Difficile, en effet, cher Pierre Régnier, d’échanger des commentaires dans le climat actuel, où n’est tolérée qu’une forme bien encadrée d’expression, cette « pensée unique » qui imprègne l’esprit des gens au point qu’ils ne savent défendre leurs préjugés qu’à coups de poncifs ou de propos injurieux.
Sisyphe, par exemple – que je remercie de me reconnaître quelques « vraies réflexions » – s’arrête au credo ambiant sans faire l’effort de creuser davantage. Il qualifie mes remarques de « galimatias », ce qui évite de les réfuter.
Milosevic, par exemple, n’a jamais été un dictateur ; il a été trois fois élu démocratiquement aux postes qu’il a occupés ; il n’a jamais limité l’action des partis politiques ou l’autorité du parlement ; une vingtaine de nationalités ou ethnies différentes cohabitaient en ex-Yougoslavie et cohabitent toujours en Serbie ; il a accepté tous les plans de paix occidentaux proposés pour mettre fin à la guerre en Bosnie ; la dernière fois que j’ai été à Belgrade sous son gouvernement, j’ai dénombré dans un kiosque 23 journaux d’opposition et 3 organes gouvernementaux.

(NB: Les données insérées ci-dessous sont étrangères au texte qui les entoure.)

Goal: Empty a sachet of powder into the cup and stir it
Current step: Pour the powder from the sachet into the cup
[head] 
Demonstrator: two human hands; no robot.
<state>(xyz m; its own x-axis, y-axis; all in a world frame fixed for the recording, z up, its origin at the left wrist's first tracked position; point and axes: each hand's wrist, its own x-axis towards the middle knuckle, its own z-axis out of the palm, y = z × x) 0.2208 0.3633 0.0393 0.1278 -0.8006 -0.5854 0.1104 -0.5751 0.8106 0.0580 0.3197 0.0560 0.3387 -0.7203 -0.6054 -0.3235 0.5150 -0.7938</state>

Les initiatives de Kadhafi sont remarquables : l’eau, l’électricité, les soins médicaux étaient gratuits en Libye, l’essence ne coûtait pratiquement rien, l’Etat accordait des aides financières aux jeunes mariés, aux acheteurs de logements, aux créateurs d’entreprises. Il a fait construire un extraordinaire réseau 4.000 km (!) de pipe-lines souterrains qui alimentait en eau tout le nord du pays, etc. Sa « jamarihiya » était une tentative de démocratie directe comparable par certains côtés à l’auto-gestion dans l’ex-Yougoslavie, et aussi intéressante à étudier que la démocratie parlementaire occidentale.
Gbagbo n’était sans doute pas un « gentil garçon », mais il était loin d’être le pire des chefs d’Etats africains soutenus par les Français ou les Occidentaux, et il avait (comme Kadhafi) le souci de l’indépendance de son pays et de la résistance à l’exploitation de ses richesses par le colonialisme étranger.
Ce sont des faits, faciles à vérifier. Et jeter, comme le fait Mondion, une brassée de noms dans la poubelle des « dictateurs » n’est qu’une simplification abusive qui trahit la réalité.